▸ **Task statement**: The lines from the one containing "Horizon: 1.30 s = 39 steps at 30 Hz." through the end of the entries are what to output; reproduce them exactly and add nothing.

▸ **Supplied data**:
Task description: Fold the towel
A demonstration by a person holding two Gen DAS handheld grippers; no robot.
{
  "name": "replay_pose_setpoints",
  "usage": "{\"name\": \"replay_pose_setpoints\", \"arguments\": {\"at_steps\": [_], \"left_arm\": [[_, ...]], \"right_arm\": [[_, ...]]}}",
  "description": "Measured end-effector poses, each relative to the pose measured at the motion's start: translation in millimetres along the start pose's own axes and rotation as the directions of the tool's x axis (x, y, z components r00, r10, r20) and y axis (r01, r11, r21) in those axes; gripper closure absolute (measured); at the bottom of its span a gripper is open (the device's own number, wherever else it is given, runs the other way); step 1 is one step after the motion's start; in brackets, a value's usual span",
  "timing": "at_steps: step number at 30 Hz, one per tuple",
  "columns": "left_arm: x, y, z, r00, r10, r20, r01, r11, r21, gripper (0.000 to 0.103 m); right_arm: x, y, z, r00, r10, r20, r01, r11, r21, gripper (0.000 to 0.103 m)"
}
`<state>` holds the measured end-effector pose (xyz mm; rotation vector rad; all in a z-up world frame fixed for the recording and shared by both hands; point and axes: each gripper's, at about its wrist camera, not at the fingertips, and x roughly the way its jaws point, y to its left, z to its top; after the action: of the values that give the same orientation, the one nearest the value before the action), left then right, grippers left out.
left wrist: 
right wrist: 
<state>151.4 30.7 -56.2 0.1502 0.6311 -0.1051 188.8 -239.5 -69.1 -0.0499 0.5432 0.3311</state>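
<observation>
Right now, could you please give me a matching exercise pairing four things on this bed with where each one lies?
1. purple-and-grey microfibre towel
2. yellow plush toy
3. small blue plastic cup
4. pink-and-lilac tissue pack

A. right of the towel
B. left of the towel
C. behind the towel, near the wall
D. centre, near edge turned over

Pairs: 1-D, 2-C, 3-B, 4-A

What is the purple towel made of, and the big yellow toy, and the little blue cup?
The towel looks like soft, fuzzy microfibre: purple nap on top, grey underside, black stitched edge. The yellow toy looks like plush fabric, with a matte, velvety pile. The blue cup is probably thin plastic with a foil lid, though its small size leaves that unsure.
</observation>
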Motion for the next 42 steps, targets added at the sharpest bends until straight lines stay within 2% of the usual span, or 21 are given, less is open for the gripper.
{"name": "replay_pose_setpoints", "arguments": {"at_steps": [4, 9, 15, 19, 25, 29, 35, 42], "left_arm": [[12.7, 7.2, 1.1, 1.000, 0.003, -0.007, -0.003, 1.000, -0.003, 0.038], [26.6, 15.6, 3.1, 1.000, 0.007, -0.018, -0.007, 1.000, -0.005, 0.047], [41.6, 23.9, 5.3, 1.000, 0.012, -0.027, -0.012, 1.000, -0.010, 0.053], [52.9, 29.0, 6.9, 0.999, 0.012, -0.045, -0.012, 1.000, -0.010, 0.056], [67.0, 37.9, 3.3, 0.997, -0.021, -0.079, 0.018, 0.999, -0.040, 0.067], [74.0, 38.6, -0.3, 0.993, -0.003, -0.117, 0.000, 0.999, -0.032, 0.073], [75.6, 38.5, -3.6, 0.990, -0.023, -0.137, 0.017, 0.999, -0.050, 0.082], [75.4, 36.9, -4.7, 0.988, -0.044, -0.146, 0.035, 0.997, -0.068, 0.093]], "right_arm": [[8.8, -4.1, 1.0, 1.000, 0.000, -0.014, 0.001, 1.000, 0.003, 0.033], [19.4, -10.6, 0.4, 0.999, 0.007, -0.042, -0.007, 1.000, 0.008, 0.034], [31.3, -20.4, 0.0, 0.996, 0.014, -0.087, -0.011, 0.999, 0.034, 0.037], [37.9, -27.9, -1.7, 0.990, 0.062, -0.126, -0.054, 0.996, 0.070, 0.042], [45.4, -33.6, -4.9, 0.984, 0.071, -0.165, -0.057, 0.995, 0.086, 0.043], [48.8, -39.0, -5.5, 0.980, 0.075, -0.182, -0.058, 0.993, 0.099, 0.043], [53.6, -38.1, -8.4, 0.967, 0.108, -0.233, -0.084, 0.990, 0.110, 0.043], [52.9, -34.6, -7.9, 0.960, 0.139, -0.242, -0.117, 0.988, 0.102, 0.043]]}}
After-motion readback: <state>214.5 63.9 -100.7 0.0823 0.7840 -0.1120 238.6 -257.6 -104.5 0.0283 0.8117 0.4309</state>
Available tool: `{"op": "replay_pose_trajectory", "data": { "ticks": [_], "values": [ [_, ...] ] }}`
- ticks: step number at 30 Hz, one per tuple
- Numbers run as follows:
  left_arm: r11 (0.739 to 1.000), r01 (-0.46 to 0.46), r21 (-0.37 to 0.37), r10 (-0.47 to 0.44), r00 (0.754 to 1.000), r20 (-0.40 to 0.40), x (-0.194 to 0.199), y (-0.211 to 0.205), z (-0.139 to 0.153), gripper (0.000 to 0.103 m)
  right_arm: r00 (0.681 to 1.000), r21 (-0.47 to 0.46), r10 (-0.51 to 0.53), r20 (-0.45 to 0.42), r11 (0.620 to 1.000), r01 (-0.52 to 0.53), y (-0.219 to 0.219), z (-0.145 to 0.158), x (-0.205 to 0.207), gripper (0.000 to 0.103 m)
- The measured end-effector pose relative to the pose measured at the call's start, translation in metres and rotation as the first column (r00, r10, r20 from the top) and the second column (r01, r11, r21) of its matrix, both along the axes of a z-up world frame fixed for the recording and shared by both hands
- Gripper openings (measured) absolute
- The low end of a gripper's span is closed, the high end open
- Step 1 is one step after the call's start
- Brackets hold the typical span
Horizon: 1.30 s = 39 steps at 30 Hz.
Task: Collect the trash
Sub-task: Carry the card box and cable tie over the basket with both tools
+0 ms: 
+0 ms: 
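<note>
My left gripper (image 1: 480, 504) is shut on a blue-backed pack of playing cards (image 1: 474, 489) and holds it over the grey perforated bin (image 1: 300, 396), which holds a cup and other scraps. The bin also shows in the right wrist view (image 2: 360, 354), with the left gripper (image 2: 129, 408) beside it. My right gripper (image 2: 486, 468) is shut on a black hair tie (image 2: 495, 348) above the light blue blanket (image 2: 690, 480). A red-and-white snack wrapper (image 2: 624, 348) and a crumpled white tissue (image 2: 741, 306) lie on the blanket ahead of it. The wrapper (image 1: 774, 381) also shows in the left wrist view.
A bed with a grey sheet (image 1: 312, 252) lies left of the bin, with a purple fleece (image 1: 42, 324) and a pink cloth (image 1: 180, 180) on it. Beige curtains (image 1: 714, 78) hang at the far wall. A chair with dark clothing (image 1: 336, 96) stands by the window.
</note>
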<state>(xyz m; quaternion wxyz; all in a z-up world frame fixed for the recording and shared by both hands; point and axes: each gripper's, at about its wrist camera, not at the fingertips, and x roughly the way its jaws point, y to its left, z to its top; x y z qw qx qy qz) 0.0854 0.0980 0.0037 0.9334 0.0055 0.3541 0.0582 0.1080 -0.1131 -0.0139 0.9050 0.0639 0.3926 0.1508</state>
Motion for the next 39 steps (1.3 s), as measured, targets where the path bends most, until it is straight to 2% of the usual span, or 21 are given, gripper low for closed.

▸ **Task result**:
Horizon: 1.30 s = 39 steps at 30 Hz.
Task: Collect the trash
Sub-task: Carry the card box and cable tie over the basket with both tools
+0 ms: 
+0 ms: 
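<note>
My left gripper (image 1: 480, 504) is shut on a blue-backed pack of playing cards (image 1: 474, 489) and holds it over the grey perforated bin (image 1: 300, 396), which holds a cup and other scraps. The bin also shows in the right wrist view (image 2: 360, 354), with the left gripper (image 2: 129, 408) beside it. My right gripper (image 2: 486, 468) is shut on a black hair tie (image 2: 495, 348) above the light blue blanket (image 2: 690, 480). A red-and-white snack wrapper (image 2: 624, 348) and a crumpled white tissue (image 2: 741, 306) lie on the blanket ahead of it. The wrapper (image 1: 774, 381) also shows in the left wrist view.
A bed with a grey sheet (image 1: 312, 252) lies left of the bin, with a purple fleece (image 1: 42, 324) and a pink cloth (image 1: 180, 180) on it. Beige curtains (image 1: 714, 78) hang at the far wall. A chair with dark clothing (image 1: 336, 96) stands by the window.
</note>
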<state>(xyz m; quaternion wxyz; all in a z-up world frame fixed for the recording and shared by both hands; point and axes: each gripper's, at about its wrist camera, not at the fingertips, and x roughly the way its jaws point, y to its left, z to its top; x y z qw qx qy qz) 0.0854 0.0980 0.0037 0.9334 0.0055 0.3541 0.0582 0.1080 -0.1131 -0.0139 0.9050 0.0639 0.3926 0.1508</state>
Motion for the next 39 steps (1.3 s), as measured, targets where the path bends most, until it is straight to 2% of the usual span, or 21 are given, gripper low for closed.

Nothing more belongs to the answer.